Exercise:
Wherever a picture appears in the listing, leave it out, and copy the rest exactly.

Available data below:

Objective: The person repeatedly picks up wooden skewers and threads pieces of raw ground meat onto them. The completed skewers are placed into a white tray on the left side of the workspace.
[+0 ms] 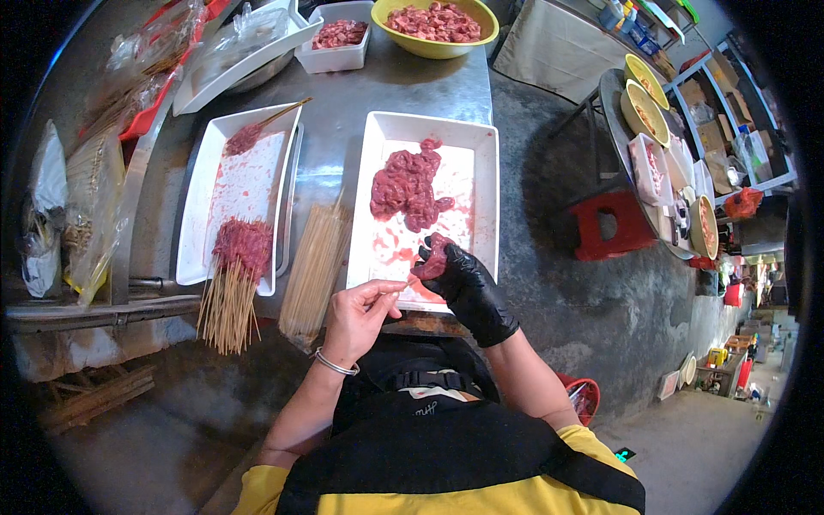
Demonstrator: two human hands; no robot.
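Observation:
My left hand (360, 315), bare and with a bangle at the wrist, pinches a thin skewer between thumb and fingertips; only a short bit of it shows. My right hand (468, 286), in a black glove, holds a piece of raw meat (436, 256) at the skewer's end, over the near part of a white tray (488, 212). A pile of raw meat slices (412, 187) lies farther up in that tray. To the left, a second white tray (199, 193) holds a bunch of meat-loaded skewers (241, 257), their bare sticks over its near edge, and a loaded skewer (248, 136) at the far end.
A bag of bamboo skewers (315, 264) lies between the trays on the metal table (335, 129). Beyond stand a white tub (335, 61) and a yellow bowl (434, 45), both with meat. A red stool (611, 225) and a round table (615, 116) with bowls are at the right.

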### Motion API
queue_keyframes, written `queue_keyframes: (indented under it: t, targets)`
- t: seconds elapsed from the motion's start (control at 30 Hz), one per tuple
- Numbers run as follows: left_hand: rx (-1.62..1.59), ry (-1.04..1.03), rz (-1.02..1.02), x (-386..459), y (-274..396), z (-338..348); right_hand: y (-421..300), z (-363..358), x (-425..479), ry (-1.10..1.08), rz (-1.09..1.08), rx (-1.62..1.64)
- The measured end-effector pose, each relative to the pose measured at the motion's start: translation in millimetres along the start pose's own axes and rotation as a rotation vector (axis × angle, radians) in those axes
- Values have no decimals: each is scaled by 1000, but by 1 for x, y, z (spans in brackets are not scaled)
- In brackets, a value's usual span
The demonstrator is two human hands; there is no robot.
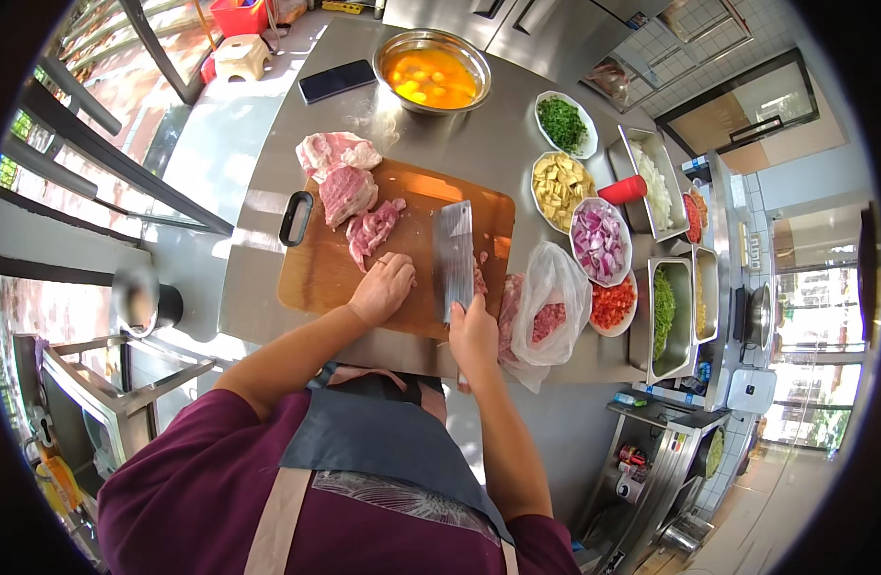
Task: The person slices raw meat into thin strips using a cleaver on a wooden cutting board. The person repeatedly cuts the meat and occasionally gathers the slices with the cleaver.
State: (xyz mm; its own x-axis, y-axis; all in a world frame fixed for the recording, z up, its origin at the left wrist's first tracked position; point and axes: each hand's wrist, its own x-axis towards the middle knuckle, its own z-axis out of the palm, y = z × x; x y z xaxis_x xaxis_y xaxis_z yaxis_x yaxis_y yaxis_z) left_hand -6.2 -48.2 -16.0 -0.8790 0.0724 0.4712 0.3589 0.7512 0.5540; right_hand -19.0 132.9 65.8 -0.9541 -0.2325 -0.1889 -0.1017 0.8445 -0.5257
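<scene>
My right hand grips the handle of a wide metal cleaver, whose blade is over the right part of a wooden cutting board. Small pieces of cut meat lie just right of the blade. My left hand rests near the board's front edge with its fingers curled; a bit of meat shows at the fingertips. Beyond it lies a strip of raw meat, with larger chunks of raw meat at the board's far left corner. A plastic bag with minced meat stands right of the board.
Along the right are plates of chopped red onion, yellowish chunks, red pepper and green herbs, plus metal trays. A steel bowl of cracked eggs and a phone are at the back.
</scene>
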Motion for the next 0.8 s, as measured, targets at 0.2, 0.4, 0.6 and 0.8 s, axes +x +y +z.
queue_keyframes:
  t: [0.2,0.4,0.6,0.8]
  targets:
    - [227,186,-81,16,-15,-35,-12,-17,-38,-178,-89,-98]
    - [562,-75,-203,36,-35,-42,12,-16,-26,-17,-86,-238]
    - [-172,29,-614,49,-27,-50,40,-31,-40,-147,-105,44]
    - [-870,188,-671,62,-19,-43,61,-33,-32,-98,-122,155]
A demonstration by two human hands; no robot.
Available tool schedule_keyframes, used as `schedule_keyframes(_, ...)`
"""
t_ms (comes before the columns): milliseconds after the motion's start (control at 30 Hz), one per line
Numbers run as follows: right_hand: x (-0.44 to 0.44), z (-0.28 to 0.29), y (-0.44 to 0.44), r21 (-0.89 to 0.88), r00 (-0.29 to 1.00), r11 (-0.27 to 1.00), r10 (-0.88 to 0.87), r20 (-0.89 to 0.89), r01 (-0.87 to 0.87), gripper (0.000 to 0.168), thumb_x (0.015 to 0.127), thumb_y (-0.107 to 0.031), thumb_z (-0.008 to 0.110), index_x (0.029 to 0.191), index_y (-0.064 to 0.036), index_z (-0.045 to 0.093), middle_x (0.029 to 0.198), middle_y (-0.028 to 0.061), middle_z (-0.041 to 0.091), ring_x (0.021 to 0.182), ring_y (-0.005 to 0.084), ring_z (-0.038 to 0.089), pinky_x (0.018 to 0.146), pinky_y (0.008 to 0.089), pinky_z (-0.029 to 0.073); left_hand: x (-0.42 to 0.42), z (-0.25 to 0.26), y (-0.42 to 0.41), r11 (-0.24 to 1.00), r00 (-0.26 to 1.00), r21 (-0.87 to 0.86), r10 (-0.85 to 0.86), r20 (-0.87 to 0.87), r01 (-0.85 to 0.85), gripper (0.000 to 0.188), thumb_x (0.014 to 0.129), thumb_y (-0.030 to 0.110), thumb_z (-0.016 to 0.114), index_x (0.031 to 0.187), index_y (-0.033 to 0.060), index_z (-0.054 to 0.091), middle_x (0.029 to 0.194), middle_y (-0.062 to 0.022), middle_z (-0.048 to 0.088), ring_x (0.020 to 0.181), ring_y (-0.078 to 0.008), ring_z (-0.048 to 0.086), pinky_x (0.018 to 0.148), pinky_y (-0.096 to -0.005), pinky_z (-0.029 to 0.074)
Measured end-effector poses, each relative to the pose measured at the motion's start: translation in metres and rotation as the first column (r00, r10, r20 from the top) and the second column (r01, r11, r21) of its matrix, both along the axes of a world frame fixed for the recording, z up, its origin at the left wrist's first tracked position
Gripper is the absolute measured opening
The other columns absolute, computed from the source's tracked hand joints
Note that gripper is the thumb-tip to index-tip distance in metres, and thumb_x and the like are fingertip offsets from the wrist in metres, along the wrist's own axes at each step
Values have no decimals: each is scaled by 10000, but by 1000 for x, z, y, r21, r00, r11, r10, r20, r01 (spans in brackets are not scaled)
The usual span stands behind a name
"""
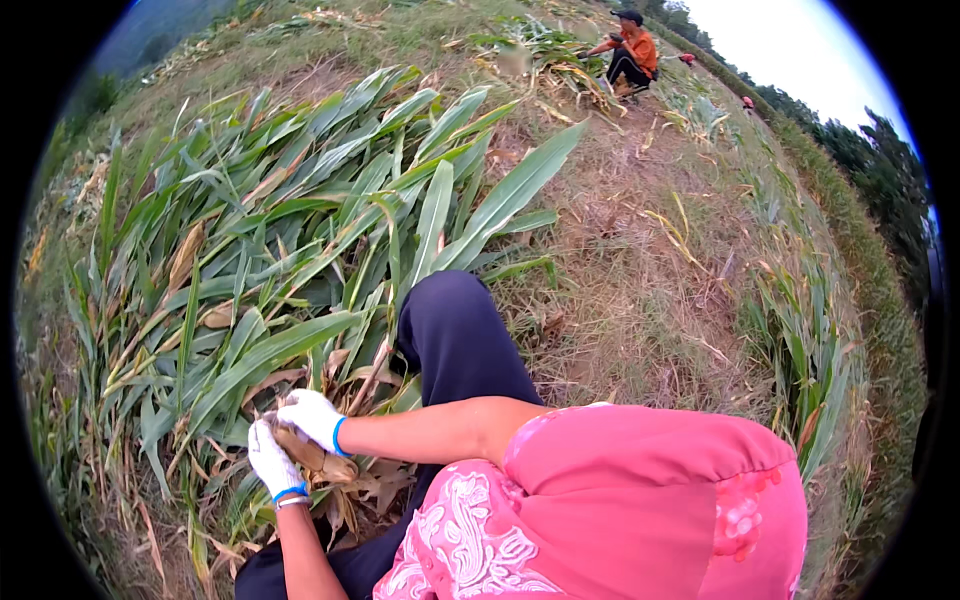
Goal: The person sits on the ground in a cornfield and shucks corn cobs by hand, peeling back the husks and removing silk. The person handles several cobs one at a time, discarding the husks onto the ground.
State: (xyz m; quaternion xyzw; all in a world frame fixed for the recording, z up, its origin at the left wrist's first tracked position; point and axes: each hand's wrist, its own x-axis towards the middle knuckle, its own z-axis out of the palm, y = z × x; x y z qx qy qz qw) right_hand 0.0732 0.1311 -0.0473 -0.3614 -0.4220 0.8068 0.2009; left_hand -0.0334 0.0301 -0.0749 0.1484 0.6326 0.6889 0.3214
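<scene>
An ear of corn in its dry brown husk (307,452) lies between my two hands, its thick end towards my lap. My left hand (271,459), in a white knit glove with a blue cuff, grips it from the left side. Across its upper end is my right hand (311,418), gloved the same way, with the fingers curled at the husk's tip; both sets of fingertips are partly hidden. Cut green corn stalks (300,202) lie in a heap just beyond my hands. Two more husked ears, one upright (185,255) and one low (219,316), show among the leaves.
My bent knee (454,315) in dark trousers rests against the heap's right edge. Dry grass and stubble (637,300) cover the ground to the right. A person in an orange top (637,52) sits by another stalk heap farther off. Standing crop (862,247) lines the right side.
</scene>
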Motion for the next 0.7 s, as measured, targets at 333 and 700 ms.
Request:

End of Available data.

Solution to this task:
Objective: The person repeatedly picks up wooden skewers and threads pieces of raw ground meat onto them. The completed skewers are placed into a white tray on the left side of the workspace.
[+0 ms] 
Demonstrator: two human hands; no robot.
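Observation:
My left hand (360, 315), bare and with a bangle at the wrist, pinches a thin skewer between thumb and fingertips; only a short bit of it shows. My right hand (468, 286), in a black glove, holds a piece of raw meat (436, 256) at the skewer's end, over the near part of a white tray (488, 212). A pile of raw meat slices (412, 187) lies farther up in that tray. To the left, a second white tray (199, 193) holds a bunch of meat-loaded skewers (241, 257), their bare sticks over its near edge, and a loaded skewer (248, 136) at the far end.
A bag of bamboo skewers (315, 264) lies between the trays on the metal table (335, 129). Beyond stand a white tub (335, 61) and a yellow bowl (434, 45), both with meat. A red stool (611, 225) and a round table (615, 116) with bowls are at the right.
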
### Motion API
queue_keyframes, written `queue_keyframes: (indented under it: t, targets)`
- t: seconds elapsed from the motion's start (control at 30 Hz), one per tuple
- Numbers run as follows: left_hand: rx (-1.62..1.59), ry (-1.04..1.03), rz (-1.02..1.02), x (-386..459), y (-274..396), z (-338..348); right_hand: y (-421..300), z (-363..358), x (-425..479), ry (-1.10..1.08), rz (-1.09..1.08), rx (-1.62..1.64)
- The measured end-effector pose, each relative to the pose measured at the motion's start: translation in millimetres along the start pose's own axes and rotation as a rotation vector (axis × angle, radians) in those axes
- Values have no decimals: each is scaled by 1000, but by 1 for x, y, z (spans in brackets are not scaled)
- In brackets, a value's usual span
The demonstrator is two human hands; there is no robot.
Task: The person slices raw meat into thin strips using a cleaver on a wooden cutting board. The person repeatedly cuts the meat and occasionally gathers the slices with the cleaver.
State: (xyz mm; its own x-axis, y-axis; all in a world frame fixed for the recording, z up, its origin at the left wrist's first tracked position; point and axes: each hand's wrist, its own x-axis towards the middle knuckle, its own z-axis out of the palm, y = z × x; x y z xaxis_x xaxis_y xaxis_z yaxis_x yaxis_y yaxis_z) left_hand -6.2 -48.2 -16.0 -0.8790 0.0724 0.4712 0.3589 0.7512 0.5540; right_hand -19.0 132.9 65.8 -0.9541 -0.2325 -0.1889 -0.1017 0.8445 -0.5257
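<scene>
My right hand grips the handle of a wide metal cleaver, whose blade is over the right part of a wooden cutting board. Small pieces of cut meat lie just right of the blade. My left hand rests near the board's front edge with its fingers curled; a bit of meat shows at the fingertips. Beyond it lies a strip of raw meat, with larger chunks of raw meat at the board's far left corner. A plastic bag with minced meat stands right of the board.
Along the right are plates of chopped red onion, yellowish chunks, red pepper and green herbs, plus metal trays. A steel bowl of cracked eggs and a phone are at the back.
</scene>
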Motion for the next 0.8 s, as measured, targets at 0.2, 0.4, 0.6 and 0.8 s, axes +x +y +z.
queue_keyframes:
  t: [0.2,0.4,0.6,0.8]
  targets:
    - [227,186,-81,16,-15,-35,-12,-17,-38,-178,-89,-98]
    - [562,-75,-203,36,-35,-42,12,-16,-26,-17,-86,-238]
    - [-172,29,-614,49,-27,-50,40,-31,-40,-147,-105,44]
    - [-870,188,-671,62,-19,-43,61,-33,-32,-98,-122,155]
A demonstration by two human hands; no robot.
Available tool schedule_keyframes, used as `schedule_keyframes(_, ...)`
"""
t_ms (comes before the columns): milliseconds after the motion's start (control at 30 Hz), one per line
Numbers run as follows: right_hand: x (-0.44 to 0.44), z (-0.28 to 0.29), y (-0.44 to 0.44), r21 (-0.89 to 0.88), r00 (-0.29 to 1.00), r11 (-0.27 to 1.00), r10 (-0.88 to 0.87), r20 (-0.89 to 0.89), r01 (-0.87 to 0.87), gripper (0.000 to 0.168), thumb_x (0.015 to 0.127), thumb_y (-0.107 to 0.031), thumb_z (-0.008 to 0.110), index_x (0.029 to 0.191), index_y (-0.064 to 0.036), index_z (-0.045 to 0.093), middle_x (0.029 to 0.198), middle_y (-0.028 to 0.061), middle_z (-0.041 to 0.091), ring_x (0.021 to 0.182), ring_y (-0.005 to 0.084), ring_z (-0.038 to 0.089), pinky_x (0.018 to 0.146), pinky_y (0.008 to 0.089), pinky_z (-0.029 to 0.073); left_hand: x (-0.42 to 0.42), z (-0.25 to 0.26), y (-0.42 to 0.41), r11 (-0.24 to 1.00), r00 (-0.26 to 1.00), r21 (-0.87 to 0.86), r10 (-0.85 to 0.86), r20 (-0.87 to 0.87), r01 (-0.85 to 0.85), gripper (0.000 to 0.188), thumb_x (0.014 to 0.129), thumb_y (-0.030 to 0.110), thumb_z (-0.016 to 0.114), index_x (0.031 to 0.187), index_y (-0.033 to 0.060), index_z (-0.054 to 0.091), middle_x (0.029 to 0.194), middle_y (-0.062 to 0.022), middle_z (-0.048 to 0.088), ring_x (0.020 to 0.181), ring_y (-0.078 to 0.008), ring_z (-0.048 to 0.086), pinky_x (0.018 to 0.148), pinky_y (-0.096 to -0.005), pinky_z (-0.029 to 0.074)
Measured end-effector poses, each relative to the pose measured at the motion's start: translation in metres and rotation as the first column (r00, r10, r20 from the top) and the second column (r01, r11, r21) of its matrix, both along the axes of a world frame fixed for the recording, z up, its origin at the left wrist's first tracked position
Gripper is the absolute measured opening
The other columns absolute, computed from the source's tracked hand joints
Note that gripper is the thumb-tip to index-tip distance in metres, and thumb_x and the like are fingertip offsets from the wrist in metres, along the wrist's own axes at each step
Values have no decimals: each is scaled by 10000, but by 1000 for x, z, y, r21, r00, r11, r10, r20, r01 (spans in brackets are not scaled)
The usual span stands behind a name
"""
Goal: The person sits on the ground in a cornfield and shucks corn cobs by hand, peeling back the husks and removing silk. The person handles several cobs one at a time, discarding the husks onto the ground.
State: (xyz m; quaternion xyzw; all in a world frame fixed for the recording, z up, its origin at the left wrist's first tracked position; point and axes: each hand's wrist, its own x-axis towards the middle knuckle, its own z-axis out of the palm, y = z × x; x y z qx qy qz qw) right_hand 0.0732 0.1311 -0.0473 -0.3614 -0.4220 0.8068 0.2009; left_hand -0.0334 0.0301 -0.0749 0.1484 0.6326 0.6889 0.3214
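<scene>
An ear of corn in its dry brown husk (307,452) lies between my two hands, its thick end towards my lap. My left hand (271,459), in a white knit glove with a blue cuff, grips it from the left side. Across its upper end is my right hand (311,418), gloved the same way, with the fingers curled at the husk's tip; both sets of fingertips are partly hidden. Cut green corn stalks (300,202) lie in a heap just beyond my hands. Two more husked ears, one upright (185,255) and one low (219,316), show among the leaves.
My bent knee (454,315) in dark trousers rests against the heap's right edge. Dry grass and stubble (637,300) cover the ground to the right. A person in an orange top (637,52) sits by another stalk heap farther off. Standing crop (862,247) lines the right side.
</scene>
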Motion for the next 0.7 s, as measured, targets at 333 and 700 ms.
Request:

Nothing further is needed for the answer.